### Problem to work on
Drop the images. Copy every line below character for character.

### Information provided

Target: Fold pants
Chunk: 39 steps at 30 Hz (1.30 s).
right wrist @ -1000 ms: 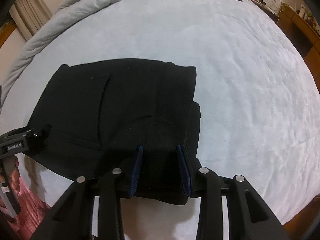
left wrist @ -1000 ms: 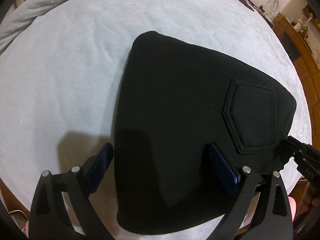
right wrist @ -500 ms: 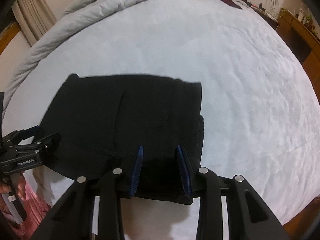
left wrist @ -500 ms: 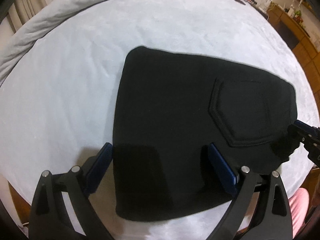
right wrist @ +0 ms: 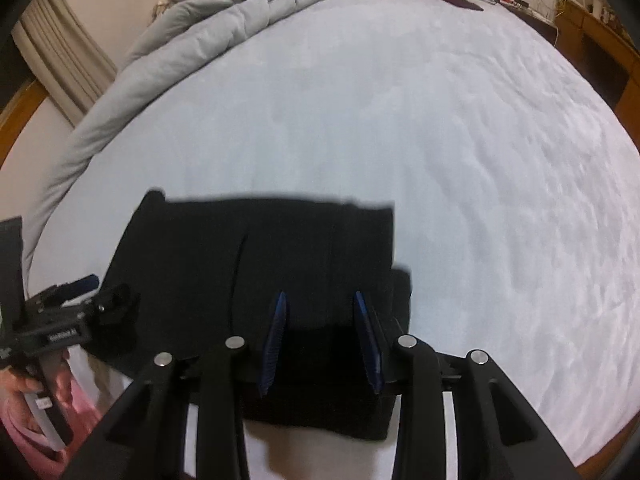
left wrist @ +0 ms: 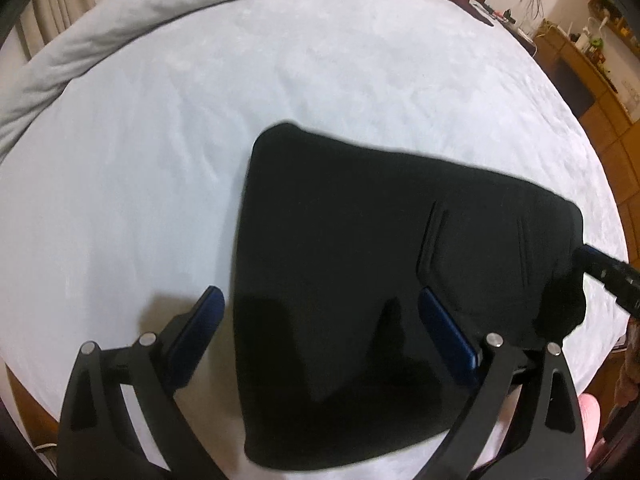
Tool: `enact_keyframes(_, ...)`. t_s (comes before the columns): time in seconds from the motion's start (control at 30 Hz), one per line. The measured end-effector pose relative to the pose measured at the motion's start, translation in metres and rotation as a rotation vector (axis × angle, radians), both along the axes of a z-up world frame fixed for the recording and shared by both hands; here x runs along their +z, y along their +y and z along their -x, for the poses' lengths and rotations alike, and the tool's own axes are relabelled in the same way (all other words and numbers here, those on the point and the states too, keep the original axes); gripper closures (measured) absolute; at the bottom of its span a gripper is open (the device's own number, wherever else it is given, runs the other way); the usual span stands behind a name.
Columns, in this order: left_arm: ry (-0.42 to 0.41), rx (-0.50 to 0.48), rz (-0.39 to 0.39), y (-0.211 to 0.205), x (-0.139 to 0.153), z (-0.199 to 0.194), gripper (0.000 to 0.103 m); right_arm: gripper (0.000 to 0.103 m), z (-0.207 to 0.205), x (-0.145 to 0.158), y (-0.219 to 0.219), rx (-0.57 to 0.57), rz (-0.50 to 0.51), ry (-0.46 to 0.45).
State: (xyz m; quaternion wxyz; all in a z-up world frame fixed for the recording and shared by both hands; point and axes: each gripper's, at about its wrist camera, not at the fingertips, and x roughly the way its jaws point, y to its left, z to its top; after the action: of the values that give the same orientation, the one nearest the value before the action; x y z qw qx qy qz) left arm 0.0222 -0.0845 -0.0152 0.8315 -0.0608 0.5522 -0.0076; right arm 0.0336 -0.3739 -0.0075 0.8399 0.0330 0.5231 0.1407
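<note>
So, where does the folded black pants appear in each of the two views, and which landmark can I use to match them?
Left wrist view: the pants fill the lower centre and right, with the open left gripper above their near left part.
Right wrist view: the pants lie lower left of centre, behind the open right gripper.
Shared landmark: the grey duvet, bunched along the bed's far left edge.

Your left tool (left wrist: 320, 312) camera looks down close over the folded pants (left wrist: 384, 280); your right tool (right wrist: 320, 312) camera views the same pants (right wrist: 260, 272), both facing the duvet (right wrist: 224, 12).
</note>
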Motion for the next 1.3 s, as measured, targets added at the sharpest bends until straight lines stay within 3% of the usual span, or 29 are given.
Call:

### Response
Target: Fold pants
Chunk: 39 steps at 30 Hz (1.30 s).
right wrist @ -1000 ms: 
left wrist @ -1000 ms: 
right wrist @ -500 ms: 
left wrist @ -500 ms: 
right wrist @ +0 ms: 
left wrist @ +0 ms: 
Tool: `enact_keyframes(_, ...)`. t_s (comes before the columns): time in seconds from the motion's start (control at 30 Hz), one per line. The measured end-effector pose relative to the pose measured at the motion's start, translation in metres and rotation as a rotation vector (axis × angle, radians), both along the axes of a z-up world frame fixed for the recording and shared by both hands; here x runs along their +z, y along their +y and z along their -x, for the poses' lengths and rotations alike, and the tool's own axes are relabelled in the same way (all other words and numbers here, those on the point and the states too, keep the original axes); gripper closures (measured) absolute; at the bottom of its span a gripper is open (the device's own number, wherever else it is given, runs the other way); the usual span stands behind a name.
Columns, in this order: left_arm: ry (-0.42 to 0.41), rx (-0.50 to 0.48), rz (-0.39 to 0.39), y (-0.211 to 0.205), x (-0.139 to 0.153), z (-0.199 to 0.194), gripper (0.000 to 0.103 m); right_arm: gripper (0.000 to 0.103 m), z (-0.207 to 0.205), x (-0.145 to 0.158), y (-0.219 to 0.219), rx (-0.57 to 0.57), rz (-0.50 to 0.51), ry (-0.46 to 0.45).
State: (xyz m; quaternion wxyz; all in a z-up world frame fixed for the recording and shared by both hands; point and axes: each gripper's, at about its wrist camera, not at the fingertips, and x roughly the way its jaws point, y to its left, z to its top; after the action: of the values that give the same orientation, the one nearest the value before the action; x y z qw qx qy qz) left arm 0.0222 -0.0845 -0.0152 0.8315 -0.0608 0.5522 -0.0076; right arm 0.0336 -0.3739 -0.0075 0.8399 0.0330 0.5231 0.1407
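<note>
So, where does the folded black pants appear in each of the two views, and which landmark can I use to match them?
Left wrist view: the pants fill the lower centre and right, with the open left gripper above their near left part.
Right wrist view: the pants lie lower left of centre, behind the open right gripper.
Shared landmark: the grey duvet, bunched along the bed's far left edge.

Your left tool (left wrist: 320, 312) camera looks down close over the folded pants (left wrist: 384, 280); your right tool (right wrist: 320, 312) camera views the same pants (right wrist: 260, 272), both facing the duvet (right wrist: 224, 12).
</note>
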Motion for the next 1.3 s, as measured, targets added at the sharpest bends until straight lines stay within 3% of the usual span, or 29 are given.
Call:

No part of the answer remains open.